Le CSV se tient prêt à toute éventualité

Agrandir l'image Le temps de réponse des policiers militaires est l’une des procédures qui ont été mises en pratique pendant l’exercice. Photo - Cpl Gary Calvé, Imagerie Valcartier

Par Simon Leblanc, journal Adsum

Un tireur armé s’est introduit dans un bâtiment. On compte cinq victimes, dont un décès. Le personnel doit évacuer les lieux le plus rapidement possible de façon sécuritaire. C’est à partir de ce scénario que s’est engagé l’exercice CODE MAUVE tenu le 11 septembre.

Ce jour-là, le Centre de santé Valcartier (CSV) était l’hôte d’un exercice d’évacuation en cas d’intrusion suspecte.

C’était la première fois que la 5e Ambulance de campagne (5 Amb C), conjointement avec la Police militaire (PM), tenait un exercice d’évacuation en cas d’intrusion suspecte. «C’est toujours mieux de se préparer à faire face à une telle éventualité que de ne pas savoir comment réagir si ça survenait», indique le commandant adjoint du CSV, capitaine Caroline Cameron.   

Avant l’exercice, la 5 Amb C a rencontré la PM pour s’informer des procédures établies en cas d’intrusion suspecte.
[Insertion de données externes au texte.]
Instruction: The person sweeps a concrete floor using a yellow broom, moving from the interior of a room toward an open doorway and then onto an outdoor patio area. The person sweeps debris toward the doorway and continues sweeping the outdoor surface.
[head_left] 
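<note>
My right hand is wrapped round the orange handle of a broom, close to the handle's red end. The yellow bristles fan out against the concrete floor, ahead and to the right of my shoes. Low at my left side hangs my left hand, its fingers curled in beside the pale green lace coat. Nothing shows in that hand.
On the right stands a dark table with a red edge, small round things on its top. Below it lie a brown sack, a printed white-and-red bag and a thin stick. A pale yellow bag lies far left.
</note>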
Par la suite, le personnel du CSV, avisé de ce qui se préparait, a appris comment évacuer un bâtiment dans le cas où un tel événement se produirait.

L’exercice visait donc à tester les réactions du personnel, tout comme celles des policiers militaires qui, eux, devaient arrêter le tireur tout en assurant une évacuation sécuritaire du bâtiment. Alors qu’une partie de la force policière devait pénétrer à l’intérieur de l’établissement, des confrères et consœurs étaient postés aux alentours à l’extérieur afin d’identifier les personnes sortant du CSV et de veiller à ce que personne n’y entre.
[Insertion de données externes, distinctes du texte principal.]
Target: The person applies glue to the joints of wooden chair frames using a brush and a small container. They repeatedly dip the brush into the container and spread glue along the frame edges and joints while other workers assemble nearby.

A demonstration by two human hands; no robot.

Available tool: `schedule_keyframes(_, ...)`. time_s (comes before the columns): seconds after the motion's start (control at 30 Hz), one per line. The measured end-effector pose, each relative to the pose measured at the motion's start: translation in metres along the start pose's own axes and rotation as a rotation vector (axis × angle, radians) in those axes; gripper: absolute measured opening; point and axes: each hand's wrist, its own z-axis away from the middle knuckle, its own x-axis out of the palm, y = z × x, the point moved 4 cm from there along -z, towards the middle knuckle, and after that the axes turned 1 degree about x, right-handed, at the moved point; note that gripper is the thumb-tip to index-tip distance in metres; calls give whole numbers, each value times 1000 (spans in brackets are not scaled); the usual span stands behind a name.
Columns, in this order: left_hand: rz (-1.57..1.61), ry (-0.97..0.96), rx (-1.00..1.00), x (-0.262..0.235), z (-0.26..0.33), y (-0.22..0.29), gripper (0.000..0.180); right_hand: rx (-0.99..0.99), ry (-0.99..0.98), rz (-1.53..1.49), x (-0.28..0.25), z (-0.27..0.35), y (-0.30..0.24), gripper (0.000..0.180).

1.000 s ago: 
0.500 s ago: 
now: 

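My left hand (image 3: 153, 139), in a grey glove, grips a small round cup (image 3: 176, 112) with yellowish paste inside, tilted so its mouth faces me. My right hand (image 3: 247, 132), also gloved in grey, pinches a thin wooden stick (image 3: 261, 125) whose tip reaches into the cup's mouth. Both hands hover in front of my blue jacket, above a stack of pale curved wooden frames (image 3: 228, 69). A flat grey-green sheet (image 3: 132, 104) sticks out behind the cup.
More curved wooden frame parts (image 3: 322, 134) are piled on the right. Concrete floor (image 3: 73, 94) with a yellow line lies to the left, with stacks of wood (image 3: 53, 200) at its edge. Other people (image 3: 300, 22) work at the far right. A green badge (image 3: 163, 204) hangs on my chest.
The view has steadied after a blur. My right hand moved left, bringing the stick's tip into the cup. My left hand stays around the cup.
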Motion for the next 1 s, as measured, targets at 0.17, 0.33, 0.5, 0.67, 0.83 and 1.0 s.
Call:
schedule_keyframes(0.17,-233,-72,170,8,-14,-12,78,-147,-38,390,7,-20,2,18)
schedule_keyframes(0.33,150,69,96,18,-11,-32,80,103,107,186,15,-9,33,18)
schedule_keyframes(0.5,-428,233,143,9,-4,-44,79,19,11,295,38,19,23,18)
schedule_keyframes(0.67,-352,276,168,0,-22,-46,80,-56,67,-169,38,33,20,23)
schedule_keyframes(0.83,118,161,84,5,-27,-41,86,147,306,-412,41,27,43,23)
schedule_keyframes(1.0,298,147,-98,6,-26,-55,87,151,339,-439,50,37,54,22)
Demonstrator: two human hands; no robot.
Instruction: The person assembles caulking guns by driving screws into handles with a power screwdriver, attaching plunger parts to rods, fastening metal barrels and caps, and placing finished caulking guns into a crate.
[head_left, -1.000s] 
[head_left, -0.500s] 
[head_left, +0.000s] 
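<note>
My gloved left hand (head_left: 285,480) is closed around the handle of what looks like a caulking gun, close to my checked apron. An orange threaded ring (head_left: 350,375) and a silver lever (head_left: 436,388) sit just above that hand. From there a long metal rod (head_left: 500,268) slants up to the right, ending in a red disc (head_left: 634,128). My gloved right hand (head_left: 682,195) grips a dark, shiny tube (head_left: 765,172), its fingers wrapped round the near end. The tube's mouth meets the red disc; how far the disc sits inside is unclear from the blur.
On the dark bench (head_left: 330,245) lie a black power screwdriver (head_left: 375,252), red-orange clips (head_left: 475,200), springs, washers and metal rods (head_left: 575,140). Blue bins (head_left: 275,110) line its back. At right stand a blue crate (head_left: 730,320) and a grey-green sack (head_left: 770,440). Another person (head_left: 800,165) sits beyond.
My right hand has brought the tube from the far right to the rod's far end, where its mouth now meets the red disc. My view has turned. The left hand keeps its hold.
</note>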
L’exercice CODE MAUVE avait également pour but de mettre en pratique des procédures : avertissement du personnel en cas d’intrusion; évacuation des patients; choix de la meilleure option pour assurer sa sécurité personnelle; évacuation au point de rassemblement et décompte des employés; temps de réponse des PM pour arriver sur les lieux, entrer dans le bâtiment, sécuriser l’endroit et faire sortir les occupants.
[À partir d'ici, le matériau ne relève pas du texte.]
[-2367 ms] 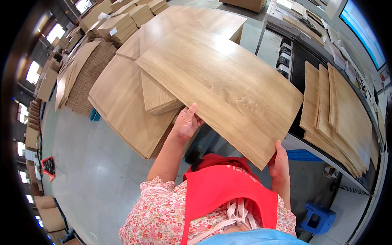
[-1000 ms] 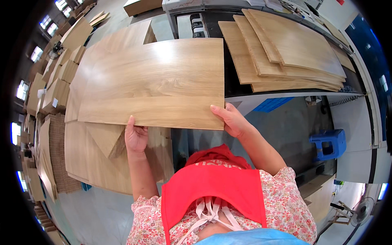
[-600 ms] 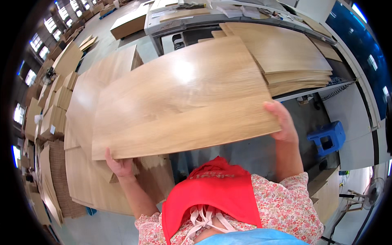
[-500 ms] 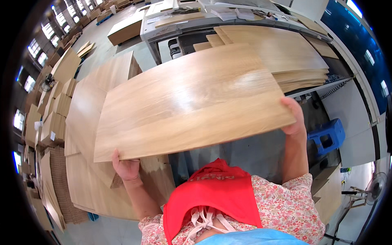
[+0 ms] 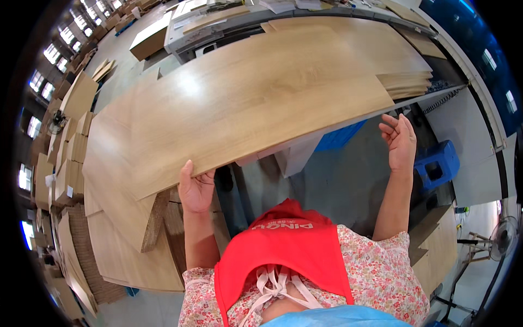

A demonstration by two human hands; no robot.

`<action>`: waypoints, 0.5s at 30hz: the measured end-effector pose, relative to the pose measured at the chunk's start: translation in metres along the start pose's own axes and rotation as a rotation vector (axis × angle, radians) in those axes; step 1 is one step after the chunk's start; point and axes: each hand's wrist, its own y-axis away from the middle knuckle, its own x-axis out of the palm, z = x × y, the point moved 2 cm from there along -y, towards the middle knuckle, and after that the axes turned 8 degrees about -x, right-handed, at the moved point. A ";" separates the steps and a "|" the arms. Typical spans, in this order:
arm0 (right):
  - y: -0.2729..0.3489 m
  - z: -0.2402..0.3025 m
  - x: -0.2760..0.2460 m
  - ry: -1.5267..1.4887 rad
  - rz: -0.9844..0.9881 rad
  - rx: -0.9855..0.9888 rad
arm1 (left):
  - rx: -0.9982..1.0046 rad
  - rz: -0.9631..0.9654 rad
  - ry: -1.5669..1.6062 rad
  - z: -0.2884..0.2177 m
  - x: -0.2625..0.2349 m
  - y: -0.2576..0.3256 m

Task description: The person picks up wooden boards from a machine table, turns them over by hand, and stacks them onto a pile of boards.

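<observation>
I see one light-brown, rectangular wood-grain panel [image 5: 239, 103], thin and flat, its smooth upper face uncracked where it shows and catching a bright glare toward the left. It slants across my view, the near long edge running from lower left to upper right. Its left part overlaps one pile of light-brown wooden boards [image 5: 117, 242], its right end another; I can't tell whether it touches either.

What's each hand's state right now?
Left hand: closed on the near edge of the board, thumb on top.
Right hand: open, holding nothing, just off the board's right corner.
</observation>
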 end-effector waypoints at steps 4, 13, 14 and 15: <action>0.010 -0.002 0.001 0.516 -0.097 -0.472 | 0.036 -0.010 -0.154 0.003 0.021 -0.007; 0.076 -0.007 0.139 0.954 0.599 -1.187 | -0.042 -0.004 -0.299 0.024 0.055 -0.008; 0.075 -0.013 0.154 0.946 0.591 -1.191 | -0.043 -0.052 -0.324 0.023 0.056 -0.006; 0.072 -0.022 0.169 1.006 0.580 -1.260 | -0.041 -0.046 -0.329 0.025 0.057 -0.006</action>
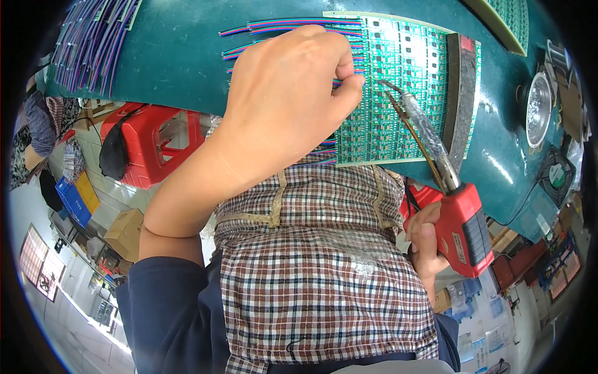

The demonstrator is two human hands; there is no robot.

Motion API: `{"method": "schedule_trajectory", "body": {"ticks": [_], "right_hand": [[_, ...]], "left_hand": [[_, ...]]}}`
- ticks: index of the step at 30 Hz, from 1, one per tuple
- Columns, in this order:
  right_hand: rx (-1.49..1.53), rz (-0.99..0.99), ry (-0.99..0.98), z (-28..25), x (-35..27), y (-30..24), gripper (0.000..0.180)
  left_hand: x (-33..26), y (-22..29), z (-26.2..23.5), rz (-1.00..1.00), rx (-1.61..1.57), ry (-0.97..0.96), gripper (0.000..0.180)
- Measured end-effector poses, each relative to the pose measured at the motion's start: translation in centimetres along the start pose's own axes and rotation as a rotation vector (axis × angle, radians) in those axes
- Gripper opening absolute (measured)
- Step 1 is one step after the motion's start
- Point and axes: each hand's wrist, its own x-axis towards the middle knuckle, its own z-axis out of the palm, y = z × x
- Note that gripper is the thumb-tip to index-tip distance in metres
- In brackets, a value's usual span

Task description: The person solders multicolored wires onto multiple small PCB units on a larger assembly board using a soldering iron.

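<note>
A green circuit board panel [398, 118] with rows of small chips lies on the bench. Thin multicoloured wires [268, 26] stick out from its left side in bundles. My left hand [293, 87] is over that side, thumb and forefinger pinched together at the wires; the wire ends between them are mostly hidden. My right hand [428, 243] grips a red soldering gun [464, 230]. Its metal barrel and thin feed tube point up and left, and the tip is above the panel, just right of my left fingertips. A dark bar [459, 93] lies across the panel's right part.
Bundled wires [93, 43] lie at the bench's far left. To the right are a round metal dish [538, 109], a small fan [556, 176] and another board panel [504, 25]. A red stool [152, 143] stands beyond the green bench [168, 75]. Another person [40, 131] is at far left.
</note>
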Motion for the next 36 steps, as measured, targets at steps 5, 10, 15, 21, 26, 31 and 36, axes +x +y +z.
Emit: {"method": "schedule_trajectory", "body": {"ticks": [5, 10, 15, 21, 26, 31, 36], "right_hand": [[-0.042, -0.018, 0.008, -1.0, -0.7, 0.8, 0.016], [-0.009, -0.061, 0.038, -0.8, -0.5, 0.9, 0.022], [0.064, -0.054, 0.058, -0.6, -0.2, 0.3, 0.021], [0.092, -0.018, 0.114, -0.5, -0.4, 0.3, 0.020], [0.083, 0.038, 0.090, -1.2, -1.4, 0.1, 0.018], [0.085, 0.016, 0.145, -0.7, -0.9, 0.8, 0.021], [-0.013, -0.047, 0.127, -1.0, -1.1, 1.5, 0.023]], "left_hand": [[0.1, -0.1, 0.0, 0.010, -0.006, 0.000, 0.019], [0.1, 0.0, -0.1, 0.007, 0.008, -0.012, 0.018], [0.1, 0.5, -0.8, 0.022, 0.060, -0.028, 0.016], [4.7, -2.1, -2.5, 0.321, 0.294, 0.377, 0.014], [6.0, -3.4, -2.2, 0.277, 0.385, 0.288, 0.015], [5.7, -3.8, -2.3, 0.242, 0.357, 0.256, 0.018], [6.6, -3.2, -2.3, 0.302, 0.323, 0.282, 0.013]]}}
«L’objectif était de préparer et de développer des aptitudes qui aident à bien réagir en situation de stress», a affirmé le commandant du 5 GBMC, colonel Michel-Henri St-Louis, lors d’une rencontre avec les intervenants après l’exercice. 

Le scénario a pu être répété une deuxième fois, sur un autre étage, permettant aux organisateurs d’identifier les ajustements à apporter, notamment en ce qui concerne les communications. Cependant, comme l’explique Capt Cameron, les participants étaient déjà plus alertes à la deuxième tentative et les procédures s’exécutaient plus aisément. «Le plan d’évacuation a été très bien appliqué pour un exercice qui avait lieu pour la première fois», ajoute-t-elle.

Les responsables ne peuvent dire si ce genre d’exercice sera programmé régulièrement, étant donné que cela nécessite la fermeture du CSV. L’expérience a toutefois été très gratifiante selon eux.